TASK DATA:

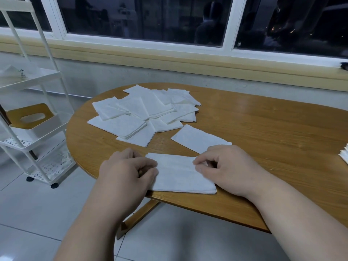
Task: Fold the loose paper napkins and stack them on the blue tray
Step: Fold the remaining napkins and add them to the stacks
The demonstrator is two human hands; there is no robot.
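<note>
A folded white paper napkin (178, 174) lies at the near edge of the oval brown wooden surface (263, 129). The left hand (130, 166) pinches its left end with curled fingers (147, 162), and the right hand (226, 166) pinches its right end. Just beyond it lies 1 flat white rectangular napkin (197, 138), and farther beyond that a loose pile of white napkins (143, 112).

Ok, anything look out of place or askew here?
Mildly: one rectangular white paper napkin lies askew and alone on the oval wooden table, apart from the loose napkin pile; nothing looks spilled or damaged.

wooden table (263, 129), white rolling cart (37, 144), tissue box (33, 119), dark window (150, 17)
</note>
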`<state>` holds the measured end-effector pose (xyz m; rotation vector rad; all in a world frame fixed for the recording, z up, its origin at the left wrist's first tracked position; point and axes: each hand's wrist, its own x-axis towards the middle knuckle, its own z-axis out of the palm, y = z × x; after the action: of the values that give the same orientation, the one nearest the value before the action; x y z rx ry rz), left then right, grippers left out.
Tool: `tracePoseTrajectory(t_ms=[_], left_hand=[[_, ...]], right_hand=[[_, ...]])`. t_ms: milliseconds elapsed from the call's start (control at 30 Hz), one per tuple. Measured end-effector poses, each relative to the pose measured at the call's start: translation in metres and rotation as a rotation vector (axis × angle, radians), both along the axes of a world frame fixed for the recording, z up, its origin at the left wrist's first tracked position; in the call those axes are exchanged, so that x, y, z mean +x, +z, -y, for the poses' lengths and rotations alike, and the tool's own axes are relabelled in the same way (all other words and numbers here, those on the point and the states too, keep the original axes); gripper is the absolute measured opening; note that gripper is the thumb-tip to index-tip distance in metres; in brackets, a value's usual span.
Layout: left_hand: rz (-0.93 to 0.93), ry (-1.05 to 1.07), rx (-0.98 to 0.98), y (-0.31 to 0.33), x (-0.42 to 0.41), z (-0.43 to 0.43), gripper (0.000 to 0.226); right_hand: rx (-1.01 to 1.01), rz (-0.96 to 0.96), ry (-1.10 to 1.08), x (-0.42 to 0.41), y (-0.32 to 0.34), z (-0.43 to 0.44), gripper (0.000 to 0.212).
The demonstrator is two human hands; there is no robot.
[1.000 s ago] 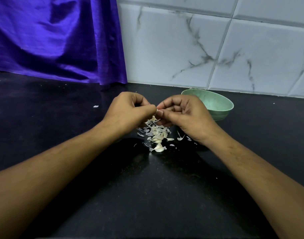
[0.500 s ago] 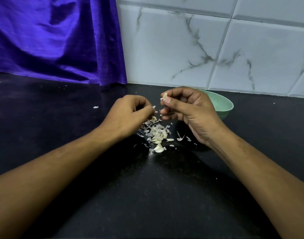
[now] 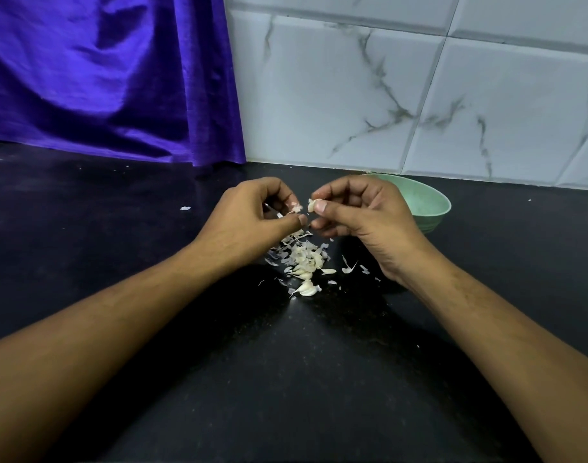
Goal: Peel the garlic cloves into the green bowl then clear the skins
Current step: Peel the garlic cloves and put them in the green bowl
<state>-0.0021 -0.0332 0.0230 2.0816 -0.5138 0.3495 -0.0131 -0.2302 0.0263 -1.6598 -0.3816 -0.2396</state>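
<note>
- Pinching a clove (image 3: 312, 205) in the right hand (image 3: 362, 215), thumb and finger curled round it, up in the air just left of the bowl (image 3: 433, 202).
- Held up like that to see the skin well and pull it off, most likely.
- Gripping a tiny skin bit (image 3: 296, 208) in the left hand (image 3: 252, 218), fingers curled in, a little farther from the bowl than the clove and almost touching it.
- Kept so close together for tugging skin away from the clove, by the look of it.
- Also something thin and shiny inside the left hand; too small to tell what.
- Down on the counter (image 3: 286, 379), left of the bowl and nearer the person: a pile (image 3: 302, 259) of skins with pale lumps mixed in, maybe cloves.
- Sitting right under both hands, probably to catch falling skins in one spot.
- A bit farther from the bowl than the pile: one white clump (image 3: 307, 289), maybe two cloves stuck together.
- Parked just behind the right hand, for a short drop of each peeled clove.
- Inside the bowl: only the far wall in view, with nothing seen on it; the bottom hidden by the hand, so no telling about cloves in there.
- Far left of the bowl: purple cloth (image 3: 102, 78), hanging down to the counter.
- Not finished: peeling in hand, skins not yet cleared.
</note>
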Motion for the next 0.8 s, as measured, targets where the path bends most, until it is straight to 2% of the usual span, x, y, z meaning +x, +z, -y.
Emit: tracePoseTrajectory(t_ms=[167,400,567,800], left_hand=[[0.004,-0.069,-0.098,-0.001,-0.001,0.002,0.007],[0.032,-0.028,-0.049,0.002,0.001,-0.002,0.007],[0.107,0.016,0.027,0.004,-0.001,-0.001,0.005],[0.078,0.008,0.149,0.002,-0.002,-0.001,0.018]], right_hand=[[-0.057,0.054,-0.001,0.003,-0.003,-0.001,0.013],[-0.148,0.124,-0.012,0.002,-0.004,-0.002,0.011],[-0.147,0.106,-0.001,0.000,-0.003,-0.003,0.010],[0.075,0.015,-0.020,-0.004,0.007,-0.002,0.011]])
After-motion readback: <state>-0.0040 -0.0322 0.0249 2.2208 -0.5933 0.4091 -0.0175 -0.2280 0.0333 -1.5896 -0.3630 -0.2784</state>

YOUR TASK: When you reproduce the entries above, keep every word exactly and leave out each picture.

TASK ANSWER:
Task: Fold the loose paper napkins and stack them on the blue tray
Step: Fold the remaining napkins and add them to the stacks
The demonstrator is two human hands; there is no robot.
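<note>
A folded white paper napkin (178, 174) lies at the near edge of the oval brown wooden surface (263, 129). The left hand (130, 166) pinches its left end with curled fingers (147, 162), and the right hand (226, 166) pinches its right end. Just beyond it lies 1 flat white rectangular napkin (197, 138), and farther beyond that a loose pile of white napkins (143, 112).

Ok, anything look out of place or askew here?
Mildly: one rectangular white paper napkin lies askew and alone on the oval wooden table, apart from the loose napkin pile; nothing looks spilled or damaged.

wooden table (263, 129), white rolling cart (37, 144), tissue box (33, 119), dark window (150, 17)
</note>
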`<state>` holds the measured end-effector pose (xyz m; rotation vector rad; all in a world frame fixed for the recording, z up, its origin at the left wrist's first tracked position; point and axes: each hand's wrist, its own x-axis towards the middle knuckle, its own z-axis out of the palm, y = z × x; after the action: of the values that give the same orientation, the one nearest the value before the action; x y z rx ry rz), left then right, grippers left out.
Tool: `tracePoseTrajectory(t_ms=[_], left_hand=[[_, ...]], right_hand=[[_, ...]])`. t_ms: milliseconds elapsed from the call's start (control at 30 Hz), one per tuple. Measured end-effector poses, each relative to the pose measured at the call's start: translation in metres and rotation as a rotation vector (axis × angle, radians), both along the axes of a world frame fixed for the recording, z up, its origin at the left wrist's first tracked position; in the call those axes are exchanged, so that x, y, z mean +x, +z, -y, for the poses' lengths and rotations alike, and the tool's own axes are relabelled in the same way (all other words and numbers here, those on the point and the states too, keep the original axes); gripper is the absolute measured opening; note that gripper is the thumb-tip to index-tip distance in metres; in brackets, a value's usual span.
Layout: left_hand: rz (-0.93 to 0.93), ry (-1.05 to 1.07), rx (-0.98 to 0.98), y (-0.31 to 0.33), x (-0.42 to 0.41), z (-0.43 to 0.43), gripper (0.000 to 0.226); right_hand: rx (-1.01 to 1.01), rz (-0.96 to 0.96), ry (-1.10 to 1.08), x (-0.42 to 0.41), y (-0.32 to 0.34), z (-0.43 to 0.44), gripper (0.000 to 0.212).
The demonstrator is two human hands; there is no robot.
[1.000 s ago] 
[0.500 s ago] 
[now] 
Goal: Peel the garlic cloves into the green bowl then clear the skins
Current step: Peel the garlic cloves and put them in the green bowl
<state>-0.0021 -0.0332 0.0230 2.0816 -0.5138 0.3495 -0.0131 -0.2302 0.0263 -1.6598 -0.3816 -0.2396</state>
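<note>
- Pinching a clove (image 3: 312, 205) in the right hand (image 3: 362, 215), thumb and finger curled round it, up in the air just left of the bowl (image 3: 433, 202).
- Held up like that to see the skin well and pull it off, most likely.
- Gripping a tiny skin bit (image 3: 296, 208) in the left hand (image 3: 252, 218), fingers curled in, a little farther from the bowl than the clove and almost touching it.
- Kept so close together for tugging skin away from the clove, by the look of it.
- Also something thin and shiny inside the left hand; too small to tell what.
- Down on the counter (image 3: 286, 379), left of the bowl and nearer the person: a pile (image 3: 302, 259) of skins with pale lumps mixed in, maybe cloves.
- Sitting right under both hands, probably to catch falling skins in one spot.
- A bit farther from the bowl than the pile: one white clump (image 3: 307, 289), maybe two cloves stuck together.
- Parked just behind the right hand, for a short drop of each peeled clove.
- Inside the bowl: only the far wall in view, with nothing seen on it; the bottom hidden by the hand, so no telling about cloves in there.
- Far left of the bowl: purple cloth (image 3: 102, 78), hanging down to the counter.
- Not finished: peeling in hand, skins not yet cleared.
</note>
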Motion for the next 0.8 s, as measured, targets where the path bends most, until it is straight to 2% of the usual span, x, y, z meaning +x, +z, -y.
Emit: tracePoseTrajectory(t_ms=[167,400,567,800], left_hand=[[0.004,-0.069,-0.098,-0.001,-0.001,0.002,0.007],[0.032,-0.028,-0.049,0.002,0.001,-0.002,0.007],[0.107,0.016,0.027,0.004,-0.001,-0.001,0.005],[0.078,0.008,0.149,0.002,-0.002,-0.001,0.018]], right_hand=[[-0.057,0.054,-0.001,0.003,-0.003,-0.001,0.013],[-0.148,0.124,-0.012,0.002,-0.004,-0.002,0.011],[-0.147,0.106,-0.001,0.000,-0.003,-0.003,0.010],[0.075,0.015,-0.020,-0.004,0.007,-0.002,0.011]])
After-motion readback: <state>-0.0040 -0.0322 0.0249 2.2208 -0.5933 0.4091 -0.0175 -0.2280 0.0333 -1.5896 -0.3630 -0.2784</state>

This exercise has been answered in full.